#### Work instructions:
Everything in the data below is to be reproduced without any deviation.

Segment Start: Raw data

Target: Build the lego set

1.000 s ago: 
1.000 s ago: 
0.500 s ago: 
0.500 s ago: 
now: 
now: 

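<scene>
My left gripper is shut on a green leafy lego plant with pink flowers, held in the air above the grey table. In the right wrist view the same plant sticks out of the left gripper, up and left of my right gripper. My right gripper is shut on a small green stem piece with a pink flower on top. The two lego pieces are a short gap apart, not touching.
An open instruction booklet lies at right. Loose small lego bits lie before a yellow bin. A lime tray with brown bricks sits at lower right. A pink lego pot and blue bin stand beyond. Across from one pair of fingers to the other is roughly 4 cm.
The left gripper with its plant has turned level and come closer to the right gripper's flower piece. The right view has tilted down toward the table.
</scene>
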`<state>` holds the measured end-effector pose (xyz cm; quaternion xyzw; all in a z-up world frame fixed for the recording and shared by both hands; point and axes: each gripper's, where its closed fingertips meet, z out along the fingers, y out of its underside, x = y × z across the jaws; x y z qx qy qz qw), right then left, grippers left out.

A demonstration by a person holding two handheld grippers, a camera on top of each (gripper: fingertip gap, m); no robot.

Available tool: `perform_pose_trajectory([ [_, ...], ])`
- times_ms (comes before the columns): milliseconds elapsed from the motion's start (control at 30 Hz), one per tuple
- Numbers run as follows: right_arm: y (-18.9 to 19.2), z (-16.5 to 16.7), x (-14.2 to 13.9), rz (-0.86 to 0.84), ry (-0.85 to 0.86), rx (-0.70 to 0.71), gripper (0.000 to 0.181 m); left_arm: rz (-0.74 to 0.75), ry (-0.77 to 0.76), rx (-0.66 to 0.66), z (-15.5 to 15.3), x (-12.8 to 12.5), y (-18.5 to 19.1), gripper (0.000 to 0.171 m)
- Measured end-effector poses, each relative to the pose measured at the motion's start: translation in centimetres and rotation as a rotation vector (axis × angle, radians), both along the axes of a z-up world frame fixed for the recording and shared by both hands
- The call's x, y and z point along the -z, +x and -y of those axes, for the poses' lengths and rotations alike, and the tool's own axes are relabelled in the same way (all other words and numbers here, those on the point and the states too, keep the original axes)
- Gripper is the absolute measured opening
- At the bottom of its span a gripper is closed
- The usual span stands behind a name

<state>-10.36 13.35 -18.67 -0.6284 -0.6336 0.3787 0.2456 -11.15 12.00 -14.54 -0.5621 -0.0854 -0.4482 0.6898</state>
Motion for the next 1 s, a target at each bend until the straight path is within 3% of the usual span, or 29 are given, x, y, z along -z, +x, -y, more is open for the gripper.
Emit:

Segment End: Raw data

#### Your response:
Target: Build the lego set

1.000 s ago: 
1.000 s ago: 
0.500 s ago: 
0.500 s ago: 
now: 
now: 

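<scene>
My left gripper is shut on a green leafy lego plant with pink flowers, held in the air above the grey table. In the right wrist view the same plant sticks out of the left gripper, up and left of my right gripper. My right gripper is shut on a small green stem piece with a pink flower on top. The two lego pieces are a short gap apart, not touching.
An open instruction booklet lies at right. Loose small lego bits lie before a yellow bin. A lime tray with brown bricks sits at lower right. A pink lego pot and blue bin stand beyond. Across from one pair of fingers to the other is roughly 4 cm.
The left gripper with its plant has turned level and come closer to the right gripper's flower piece. The right view has tilted down toward the table.
</scene>
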`<state>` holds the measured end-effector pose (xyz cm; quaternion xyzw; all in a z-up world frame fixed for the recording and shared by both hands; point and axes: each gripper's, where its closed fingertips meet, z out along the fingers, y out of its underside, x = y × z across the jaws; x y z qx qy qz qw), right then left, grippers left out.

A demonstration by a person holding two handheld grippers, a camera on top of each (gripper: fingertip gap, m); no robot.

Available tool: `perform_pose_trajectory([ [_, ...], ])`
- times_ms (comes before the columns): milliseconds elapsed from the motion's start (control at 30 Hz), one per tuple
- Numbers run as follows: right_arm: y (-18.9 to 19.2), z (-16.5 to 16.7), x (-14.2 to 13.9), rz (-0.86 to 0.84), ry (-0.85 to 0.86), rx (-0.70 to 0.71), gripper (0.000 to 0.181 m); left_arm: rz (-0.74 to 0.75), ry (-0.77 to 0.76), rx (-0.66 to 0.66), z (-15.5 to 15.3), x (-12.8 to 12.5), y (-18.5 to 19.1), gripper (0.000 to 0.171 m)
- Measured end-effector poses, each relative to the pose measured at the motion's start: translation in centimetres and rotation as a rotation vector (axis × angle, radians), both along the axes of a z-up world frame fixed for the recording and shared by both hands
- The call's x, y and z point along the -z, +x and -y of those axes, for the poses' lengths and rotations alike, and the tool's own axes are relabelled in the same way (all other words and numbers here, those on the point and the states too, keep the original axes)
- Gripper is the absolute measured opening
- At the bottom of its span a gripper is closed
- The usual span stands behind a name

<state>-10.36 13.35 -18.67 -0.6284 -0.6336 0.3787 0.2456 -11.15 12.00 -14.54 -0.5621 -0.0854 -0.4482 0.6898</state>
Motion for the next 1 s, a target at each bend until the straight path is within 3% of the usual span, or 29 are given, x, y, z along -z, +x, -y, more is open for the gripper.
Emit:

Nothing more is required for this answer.